=== Try it ===
The data below is to be returned in full and exactly.

=== Information supplied ===
=== Section Start ===
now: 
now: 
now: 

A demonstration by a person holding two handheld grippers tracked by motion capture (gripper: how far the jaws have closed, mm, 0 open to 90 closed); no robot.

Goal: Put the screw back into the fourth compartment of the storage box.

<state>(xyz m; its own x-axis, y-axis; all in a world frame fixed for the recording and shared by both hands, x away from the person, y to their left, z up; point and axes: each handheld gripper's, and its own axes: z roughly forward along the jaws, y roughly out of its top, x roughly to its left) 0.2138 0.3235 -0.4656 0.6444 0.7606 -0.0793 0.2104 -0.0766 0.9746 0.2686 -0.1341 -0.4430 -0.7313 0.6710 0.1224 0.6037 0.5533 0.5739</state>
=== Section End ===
=== Solution for this exercise ===
now: 
now: 
now: 

A demonstration by a person holding two handheld grippers tracked by motion capture (gripper: how far the jaws have closed, mm, 0 open to 90 closed); no robot.

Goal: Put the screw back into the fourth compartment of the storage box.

<state>(xyz m; its own x-axis, y-axis; all in a world frame fixed for the recording and shared by both hands, x away from the person, y to their left, z up; point and axes: each handheld gripper's, and its own axes: z roughly forward along the jaws, y roughly out of its top, x roughly to its left) 0.2138 0.3235 -0.4656 0.6444 0.7606 -0.0793 0.2104 -0.0766 0.9746 0.2686 -0.1341 -0.4430 -0.7313 0.6710 0.1224 0.6037 0.5533 0.5739</state>

No more output is expected for this exercise.